BOSTON (AP) — The same Russian military intelligence outfit that hacked the Democrats in 2016 has attempted similar intrusions into the computer systems of more than 200 organizations including political parties and consultants, Microsoft said Thursday.
Those efforts appear to be part of a broader increase in targeting of U.S. political campaigns and related groups, the company said. “What we’ve seen is consistent with previous attack patterns that not only target candidates and campaign staffers but also those who they consult on key issues,” Tom Burt, a Microsoft vice president, said in a blog post.
Most of the infiltration attempts by Russian, Chinese and Iranian agents were halted by Microsoft security software and the targets notified, he said. The company would not comment on who may have been successfully hacked or the impact.
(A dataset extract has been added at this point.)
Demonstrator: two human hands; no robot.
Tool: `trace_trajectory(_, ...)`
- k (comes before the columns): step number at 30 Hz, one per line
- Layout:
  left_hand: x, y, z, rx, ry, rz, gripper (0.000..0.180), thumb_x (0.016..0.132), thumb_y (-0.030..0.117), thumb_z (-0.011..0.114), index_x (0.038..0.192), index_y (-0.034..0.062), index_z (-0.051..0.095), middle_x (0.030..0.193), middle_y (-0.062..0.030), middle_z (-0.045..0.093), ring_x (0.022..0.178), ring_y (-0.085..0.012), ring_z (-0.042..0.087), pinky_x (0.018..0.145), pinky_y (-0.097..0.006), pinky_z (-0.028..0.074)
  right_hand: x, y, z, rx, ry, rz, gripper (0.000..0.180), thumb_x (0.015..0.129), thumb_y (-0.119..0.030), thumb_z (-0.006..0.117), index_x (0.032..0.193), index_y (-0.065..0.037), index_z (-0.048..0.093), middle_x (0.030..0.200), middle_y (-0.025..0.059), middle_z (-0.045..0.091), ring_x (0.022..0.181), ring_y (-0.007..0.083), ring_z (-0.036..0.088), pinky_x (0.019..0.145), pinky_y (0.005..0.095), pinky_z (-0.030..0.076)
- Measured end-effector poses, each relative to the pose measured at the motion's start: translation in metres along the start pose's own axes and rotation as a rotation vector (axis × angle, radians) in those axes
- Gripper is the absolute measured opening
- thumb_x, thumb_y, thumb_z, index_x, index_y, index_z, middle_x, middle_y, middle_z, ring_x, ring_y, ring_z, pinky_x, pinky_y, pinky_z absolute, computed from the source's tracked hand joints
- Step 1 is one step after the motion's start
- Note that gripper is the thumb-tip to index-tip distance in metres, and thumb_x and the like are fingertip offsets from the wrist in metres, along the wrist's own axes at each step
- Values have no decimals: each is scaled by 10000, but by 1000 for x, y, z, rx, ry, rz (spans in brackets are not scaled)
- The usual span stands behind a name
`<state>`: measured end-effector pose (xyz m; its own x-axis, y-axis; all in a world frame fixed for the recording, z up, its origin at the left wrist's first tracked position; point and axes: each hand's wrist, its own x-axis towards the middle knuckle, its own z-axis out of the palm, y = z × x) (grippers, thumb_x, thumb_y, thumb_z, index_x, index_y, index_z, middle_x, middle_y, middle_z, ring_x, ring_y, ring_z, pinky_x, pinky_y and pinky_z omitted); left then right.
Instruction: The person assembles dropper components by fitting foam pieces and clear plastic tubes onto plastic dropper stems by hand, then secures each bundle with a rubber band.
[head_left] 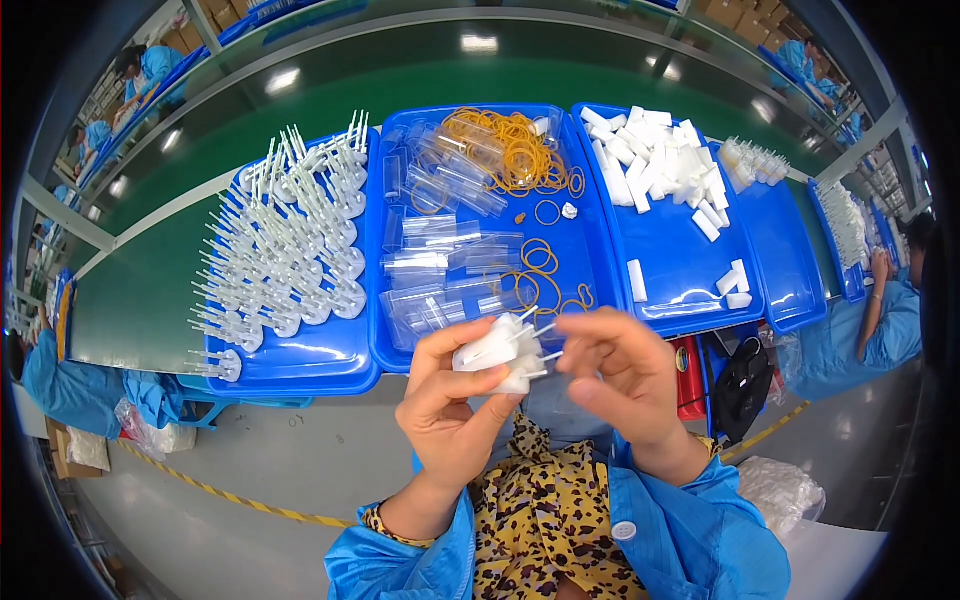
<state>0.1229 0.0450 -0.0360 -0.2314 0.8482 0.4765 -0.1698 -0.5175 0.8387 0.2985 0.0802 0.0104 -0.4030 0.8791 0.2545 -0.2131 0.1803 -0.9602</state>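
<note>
My left hand (455, 395) is closed around a small cluster of white foam-like blocks (497, 350). Thin white tubes (542, 332) stick out of the cluster's right side, toward my other hand. Slightly blurred, my right hand (625, 375) hovers just right of the tube ends with thumb and fingers apart. Nothing shows between its fingers; whether a fingertip touches a tube I cannot tell. Both hands are in front of the near edge of the middle blue tray (590, 255).
The middle tray holds clear plastic tubes (425, 235) and orange rubber bands (520, 150). White thin-stemmed parts (300, 240) crowd the left tray (290, 370). White blocks (640, 150) lie in the right tray (685, 265). Beyond runs a green conveyor (400, 70). Co-workers in blue sit either side.
</note>
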Motion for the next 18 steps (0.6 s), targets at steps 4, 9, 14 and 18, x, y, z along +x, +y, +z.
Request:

Microsoft did not assess which foreign adversary poses the greater threat to the integrity of the November presidential election. The consensus among cybersecurity experts is that Russian interference is the gravest. Senior Trump administration officials have disputed that, though without offering any evidence.
“This is the actor from 2016, potentially conducting business as usual,” said John Hultquist, director of intelligence analysis at the top cybersecurity firm FireEye. "We believe that Russian military intelligence continues to pose the greatest threat to the democratic process.”
The Microsoft post shows that Russian military intelligence continues to pursue election-related targets undeterred by U.S indictments, sanctions and other countermeasures, Hultquist said. It interfered in the 2016 campaign seeking to benefit the Trump campaign by hacking the Democratic National Committee and emails of John Podesta, the campaign manager of Hillary Clinton, and dumping embarrassing material online, congressional and FBI investigators have found.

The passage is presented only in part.